Will we bless those who curse us, or will we curse them back? Will we love those who hate us, or will we hate them back? Will we overcome evil, or will we be overcome by evil?

There are certainly times for making a spirited defense of one's position, especially for the cause of righteousness. And there are certainly times when evil must be publicly and plainly rebuked.

But you can rebuke someone while having great love for them at the same time.

You can even want justice to be done while having great love for the criminal justly sentenced for his crime.

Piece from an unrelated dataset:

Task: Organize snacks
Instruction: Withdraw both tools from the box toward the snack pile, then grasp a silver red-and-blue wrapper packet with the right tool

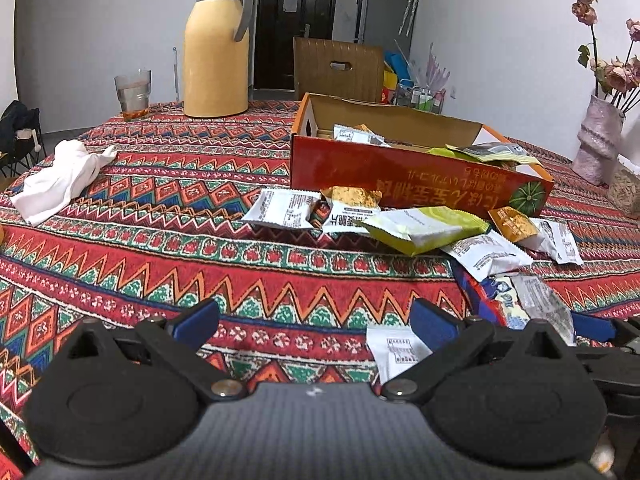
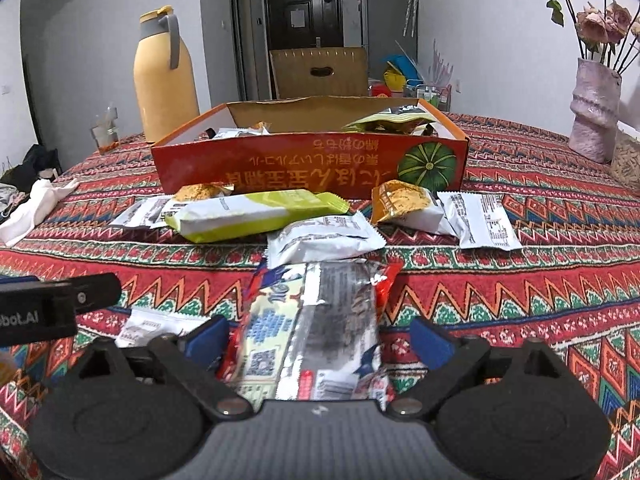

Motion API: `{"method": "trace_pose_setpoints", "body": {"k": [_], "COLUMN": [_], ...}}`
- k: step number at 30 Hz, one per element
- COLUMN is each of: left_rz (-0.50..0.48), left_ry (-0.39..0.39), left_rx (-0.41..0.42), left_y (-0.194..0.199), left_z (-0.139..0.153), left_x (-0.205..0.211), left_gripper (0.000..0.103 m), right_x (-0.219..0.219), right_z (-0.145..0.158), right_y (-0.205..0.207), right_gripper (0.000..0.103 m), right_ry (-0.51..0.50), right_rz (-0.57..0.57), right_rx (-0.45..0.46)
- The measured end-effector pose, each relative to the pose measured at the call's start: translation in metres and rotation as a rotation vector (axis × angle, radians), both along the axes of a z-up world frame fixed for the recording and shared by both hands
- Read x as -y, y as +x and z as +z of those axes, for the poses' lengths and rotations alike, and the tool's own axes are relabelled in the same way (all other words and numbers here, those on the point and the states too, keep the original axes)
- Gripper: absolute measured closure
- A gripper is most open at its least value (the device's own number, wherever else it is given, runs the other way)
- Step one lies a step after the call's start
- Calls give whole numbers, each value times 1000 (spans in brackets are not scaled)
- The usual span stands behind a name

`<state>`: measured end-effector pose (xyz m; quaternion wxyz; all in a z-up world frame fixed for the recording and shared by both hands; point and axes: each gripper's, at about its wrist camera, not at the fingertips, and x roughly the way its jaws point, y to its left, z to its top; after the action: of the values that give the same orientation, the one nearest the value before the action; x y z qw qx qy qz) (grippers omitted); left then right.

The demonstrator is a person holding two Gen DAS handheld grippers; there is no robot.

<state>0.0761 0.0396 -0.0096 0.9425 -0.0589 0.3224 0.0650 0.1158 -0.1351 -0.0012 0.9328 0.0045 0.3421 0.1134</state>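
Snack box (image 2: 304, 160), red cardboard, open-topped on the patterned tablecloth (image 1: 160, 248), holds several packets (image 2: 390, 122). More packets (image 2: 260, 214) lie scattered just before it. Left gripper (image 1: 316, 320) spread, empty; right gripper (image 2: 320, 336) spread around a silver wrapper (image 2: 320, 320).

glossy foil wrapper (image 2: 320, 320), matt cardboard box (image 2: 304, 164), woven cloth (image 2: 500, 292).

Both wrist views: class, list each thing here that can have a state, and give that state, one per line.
Orange box: open, snacks inside.
Thermos: upright, lid on.
Glass: upright, partly filled.
White cloth: crumpled on the table.
Green packet: sealed, lying outside the box.
Long silver packet: lying between the open fingers of the right claw.
Left claw: open, empty.
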Motion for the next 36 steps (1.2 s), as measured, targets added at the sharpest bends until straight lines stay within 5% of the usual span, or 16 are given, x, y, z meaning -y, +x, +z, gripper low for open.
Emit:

In short, the command to love our enemies does not call on us to compromise our ethics. It calls on us to take our ethics to a higher level, hating evil to the point that we refuse to be corrupted by it.

At the recent National Prayer Breakfast, "Arthur Brooks, a Harvard professor and president of a conservative think tank, had decried a 'crisis of contempt and polarization' and urged his listeners to 'love your enemies.'"

In response, President Trump remarked, "I don't know if I agree with you," adding, "I don't like people who use their faith as justification for doing what they know is wrong." And, the president continued, "Nor do I like people who say, 'I pray for you' when you know that is not so."

On the one hand, I commend Trump's honesty.

He openly questioned what Prof. Brooks had said rather than putting on a religious show. And he openly admitted his struggles at the end of his talk, saying, "I'm sorry. I apologize. I'm trying to learn. It's not easy. When they impeach you for nothing and then you're supposed to like them, it's not easy folks. I do my best."

But this is where the rubber meets the road. It is not easy to love people who you think have wronged you. To the contrary, it is totally unnatural to love them. "Lord, You're telling me I'm supposed to love them?"

Jesus would reply with an emphatic Yes. In fact, He would say, "That's exactly what I did. I died for My enemies. I forgave My enemies. I blessed My enemies."

And in doing so, He set an example for each of us. As Peter taught, "For to this you were called, because Christ suffered for us, leaving us an example, that you should follow His steps: 'He committed no sin, nor was deceit found in His mouth.' When He was reviled, He did not revile back; when He suffered, He did not threaten, but He entrusted Himself to Him who judges righteously" (1 Pet. 2:21-23).

Yes, Jesus left us an example to follow, showing us the redemptive power of all-consuming love. It turns your enemies into your most loyal friends!

This has nothing to do with liking those who hurt you or attack you. Liking has to do with personal preferences. Loving has to do with truly desiring what is best for others. And true love will make personal sacrifices for the well-being of others, even of one's enemies.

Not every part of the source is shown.